Getting VM IP address...
Moving files into cluster...
Setting up certs...
Connecting to cluster...
Setting up kubeconfig...
Starting cluster components...
Kubectl is now configured to use the cluster.
Loading cached images from config file.

Minikube is a tool that makes it easy to run Kubernetes locally. Minikube runs a single-node Kubernetes cluster inside a VM on a local machine. It enables us to try out Kubernetes or develop it day-to-day.

When minikube starts it starts with a single-node configuration and takes 1Gb of Memory and 2 cores of CPU by default, however, for running spark this requirement will not suffice and the jobs will fail (and they do as I have tried multiple times) so we have to increase both Memory and CPU cores for our minikube cluster.

There are three different ways to do this. However, for me not all worked and that’s how I came to know about the different ways to change the minikube configuration. You can use any one of the below ways to change the configuration.

Pass Configuration To Minikube Start Command

You can directly pass the memory and CPU options to the minikube start command like:

> minikube start --memory 8192 --cpus 4
Starting local Kubernetes v1.9.0 cluster...
Starting VM...
Getting VM IP address...
Moving files into cluster...
Setting up certs...
Connecting to cluster...
Setting up kubeconfig...
Starting cluster components...
Kubectl is now configured to use the cluster.
Loading cached images from config file.

This will start a minikube cluster with 8Gb of memory and 4 cores of CPU. (somehow for me this didn't work)

Modify minikube config

We can change the minikube config with the config command in minikube cli. The config command allows setting different config options for minikube like memory, CPUs, vm-driver, disk-size etc. To see all the available options use the> minikube config command it will list all the available options that can be modified.

> minikube config set memory 8192

## These changes will take effect upon a minikube delete and then a minikube start
> minikube config set cpus 4

## These changes will take effect upon a minikube delete and then a minikube start

After setting the configuration using the config command we need to delete our previous running cluster and start a new one.
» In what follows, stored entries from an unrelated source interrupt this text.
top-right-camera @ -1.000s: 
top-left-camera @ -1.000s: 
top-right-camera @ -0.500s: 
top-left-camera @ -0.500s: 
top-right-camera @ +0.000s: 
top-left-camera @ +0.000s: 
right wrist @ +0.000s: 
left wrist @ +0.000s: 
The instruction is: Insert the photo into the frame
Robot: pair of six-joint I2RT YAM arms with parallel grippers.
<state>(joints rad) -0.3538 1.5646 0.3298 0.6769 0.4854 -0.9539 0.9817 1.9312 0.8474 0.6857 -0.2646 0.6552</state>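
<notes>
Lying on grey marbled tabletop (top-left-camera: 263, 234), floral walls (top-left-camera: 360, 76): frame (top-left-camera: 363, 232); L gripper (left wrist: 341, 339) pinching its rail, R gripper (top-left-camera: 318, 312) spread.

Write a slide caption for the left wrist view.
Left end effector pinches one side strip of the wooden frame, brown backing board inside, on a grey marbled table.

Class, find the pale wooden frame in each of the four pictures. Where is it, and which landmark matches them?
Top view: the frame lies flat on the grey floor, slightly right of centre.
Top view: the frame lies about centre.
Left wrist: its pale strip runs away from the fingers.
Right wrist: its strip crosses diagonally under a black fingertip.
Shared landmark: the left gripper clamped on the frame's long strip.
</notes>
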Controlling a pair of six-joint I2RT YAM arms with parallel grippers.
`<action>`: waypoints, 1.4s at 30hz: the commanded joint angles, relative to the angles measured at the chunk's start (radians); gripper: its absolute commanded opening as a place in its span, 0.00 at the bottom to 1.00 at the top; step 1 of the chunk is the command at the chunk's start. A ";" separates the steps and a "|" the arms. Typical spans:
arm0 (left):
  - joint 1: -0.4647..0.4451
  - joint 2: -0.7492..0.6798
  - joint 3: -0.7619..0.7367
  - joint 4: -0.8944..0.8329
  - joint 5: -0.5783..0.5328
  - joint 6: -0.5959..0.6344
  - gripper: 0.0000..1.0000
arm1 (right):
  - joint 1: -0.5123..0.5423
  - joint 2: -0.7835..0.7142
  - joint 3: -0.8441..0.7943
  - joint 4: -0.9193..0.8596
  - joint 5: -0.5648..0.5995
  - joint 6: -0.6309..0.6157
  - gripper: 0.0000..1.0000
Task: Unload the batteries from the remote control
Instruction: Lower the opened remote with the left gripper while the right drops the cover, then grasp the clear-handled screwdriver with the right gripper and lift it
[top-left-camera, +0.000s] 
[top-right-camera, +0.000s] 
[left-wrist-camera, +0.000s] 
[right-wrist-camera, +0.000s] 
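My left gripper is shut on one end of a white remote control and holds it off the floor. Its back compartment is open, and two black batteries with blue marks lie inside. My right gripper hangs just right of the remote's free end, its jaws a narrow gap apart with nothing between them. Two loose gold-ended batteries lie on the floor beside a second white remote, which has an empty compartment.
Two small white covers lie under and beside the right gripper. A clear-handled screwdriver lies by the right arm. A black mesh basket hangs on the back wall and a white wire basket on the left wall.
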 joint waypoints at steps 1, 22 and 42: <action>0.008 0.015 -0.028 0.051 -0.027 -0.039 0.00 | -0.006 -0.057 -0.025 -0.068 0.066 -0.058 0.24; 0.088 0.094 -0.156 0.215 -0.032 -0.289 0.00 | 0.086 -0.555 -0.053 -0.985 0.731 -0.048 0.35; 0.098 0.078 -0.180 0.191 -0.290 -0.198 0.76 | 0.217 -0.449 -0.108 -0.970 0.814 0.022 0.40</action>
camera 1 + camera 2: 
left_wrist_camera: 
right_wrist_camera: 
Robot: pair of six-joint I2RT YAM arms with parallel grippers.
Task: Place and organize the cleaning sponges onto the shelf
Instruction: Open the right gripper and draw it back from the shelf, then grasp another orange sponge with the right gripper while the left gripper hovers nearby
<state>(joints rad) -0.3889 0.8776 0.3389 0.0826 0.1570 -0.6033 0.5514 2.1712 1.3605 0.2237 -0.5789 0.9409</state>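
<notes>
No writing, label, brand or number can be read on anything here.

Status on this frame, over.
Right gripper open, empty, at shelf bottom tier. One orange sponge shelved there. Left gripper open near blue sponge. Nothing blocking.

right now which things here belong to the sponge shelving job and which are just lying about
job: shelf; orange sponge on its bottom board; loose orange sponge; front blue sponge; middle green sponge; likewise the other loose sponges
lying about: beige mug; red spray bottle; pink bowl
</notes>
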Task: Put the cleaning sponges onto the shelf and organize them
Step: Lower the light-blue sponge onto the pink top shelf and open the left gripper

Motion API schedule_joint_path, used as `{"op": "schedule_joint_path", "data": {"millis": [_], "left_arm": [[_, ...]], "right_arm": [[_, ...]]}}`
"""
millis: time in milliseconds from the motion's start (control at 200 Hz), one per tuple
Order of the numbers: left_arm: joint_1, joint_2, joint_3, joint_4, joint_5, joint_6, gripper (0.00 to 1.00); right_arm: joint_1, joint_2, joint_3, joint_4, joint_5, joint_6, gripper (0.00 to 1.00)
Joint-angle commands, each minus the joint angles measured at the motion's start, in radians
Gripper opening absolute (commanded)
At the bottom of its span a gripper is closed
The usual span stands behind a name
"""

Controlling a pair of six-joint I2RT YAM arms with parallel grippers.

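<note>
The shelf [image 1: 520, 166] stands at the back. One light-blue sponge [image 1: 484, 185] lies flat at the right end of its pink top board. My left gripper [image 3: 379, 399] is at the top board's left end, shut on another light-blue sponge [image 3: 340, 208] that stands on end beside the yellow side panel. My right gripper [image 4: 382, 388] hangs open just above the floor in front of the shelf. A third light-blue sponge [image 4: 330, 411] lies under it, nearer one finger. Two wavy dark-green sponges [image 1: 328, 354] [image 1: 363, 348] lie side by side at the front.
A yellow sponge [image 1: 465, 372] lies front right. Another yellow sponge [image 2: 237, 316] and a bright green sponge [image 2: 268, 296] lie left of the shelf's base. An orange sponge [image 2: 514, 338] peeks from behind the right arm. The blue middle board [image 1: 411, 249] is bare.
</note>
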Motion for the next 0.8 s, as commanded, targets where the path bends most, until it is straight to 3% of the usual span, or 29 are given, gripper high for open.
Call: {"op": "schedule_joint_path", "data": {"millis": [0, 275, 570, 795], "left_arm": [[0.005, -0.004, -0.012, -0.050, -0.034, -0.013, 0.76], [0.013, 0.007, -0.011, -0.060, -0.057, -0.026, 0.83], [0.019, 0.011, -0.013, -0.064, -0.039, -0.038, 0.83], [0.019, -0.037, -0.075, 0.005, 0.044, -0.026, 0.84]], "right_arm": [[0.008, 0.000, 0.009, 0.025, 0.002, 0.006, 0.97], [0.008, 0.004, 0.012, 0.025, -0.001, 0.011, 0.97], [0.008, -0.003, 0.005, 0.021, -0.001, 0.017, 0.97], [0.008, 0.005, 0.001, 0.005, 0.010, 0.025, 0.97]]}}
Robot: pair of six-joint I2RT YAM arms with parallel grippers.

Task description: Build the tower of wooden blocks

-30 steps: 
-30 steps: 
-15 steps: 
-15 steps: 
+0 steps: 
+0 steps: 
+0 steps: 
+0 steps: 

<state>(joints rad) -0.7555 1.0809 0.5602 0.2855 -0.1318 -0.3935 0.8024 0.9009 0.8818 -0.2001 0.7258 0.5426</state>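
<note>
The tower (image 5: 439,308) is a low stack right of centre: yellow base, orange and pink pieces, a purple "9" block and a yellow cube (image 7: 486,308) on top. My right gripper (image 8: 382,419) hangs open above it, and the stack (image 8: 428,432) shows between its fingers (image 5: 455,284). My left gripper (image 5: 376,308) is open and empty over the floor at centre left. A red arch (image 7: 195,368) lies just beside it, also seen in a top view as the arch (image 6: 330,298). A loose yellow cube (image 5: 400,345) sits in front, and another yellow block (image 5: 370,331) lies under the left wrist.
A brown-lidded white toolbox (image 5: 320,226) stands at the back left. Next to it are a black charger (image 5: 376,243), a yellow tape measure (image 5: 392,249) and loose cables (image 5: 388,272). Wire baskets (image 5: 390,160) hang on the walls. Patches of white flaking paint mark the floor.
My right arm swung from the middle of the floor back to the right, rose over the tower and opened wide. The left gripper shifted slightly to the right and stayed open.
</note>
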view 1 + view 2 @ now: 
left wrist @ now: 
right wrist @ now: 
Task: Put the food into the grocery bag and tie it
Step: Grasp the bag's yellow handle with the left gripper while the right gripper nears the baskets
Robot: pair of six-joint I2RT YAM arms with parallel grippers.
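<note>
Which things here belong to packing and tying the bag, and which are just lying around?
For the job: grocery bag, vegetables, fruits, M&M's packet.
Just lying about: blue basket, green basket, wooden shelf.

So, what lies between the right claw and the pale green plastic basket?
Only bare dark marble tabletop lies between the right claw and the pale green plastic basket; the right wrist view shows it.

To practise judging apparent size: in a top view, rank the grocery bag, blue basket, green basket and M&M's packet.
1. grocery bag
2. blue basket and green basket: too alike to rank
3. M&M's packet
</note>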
To delete minikube cluster run > minikube delete and rerun the start minikube command.

Change Configuration Using VirtualBox

For me, the above two options didn't work and if you are like me you can use this last option which worked for me and hope it works for you. Open the VirtualBox app on your machine and select your VM like the one shown in the below image. RightClick -> Settings on your VM, this will open the configuration page for the Minikube VM.

note: To change configuration using VirtualBox first you need to shutdown the VM if it is already running.

Inside option System -> Motherboard, you can change the memory of the VM using the slider, in my case I have given it 8192MB of memory.

To change the CPU config, go to Processor tab and change it to 4. You can try other options also for me 4 works just fine. Don’t change it to less than 2 otherwise things won’t work. :p

After the configuration changes are done, start the VM using the VirtualBox app or using the above given minikube start command.

Your cluster is running and now you need to have a docker image for spark. Let's see how to build the image next.

Creating Docker Image For Spark

Make sure you have Docker installed on your machine and the spark distribution is extracted.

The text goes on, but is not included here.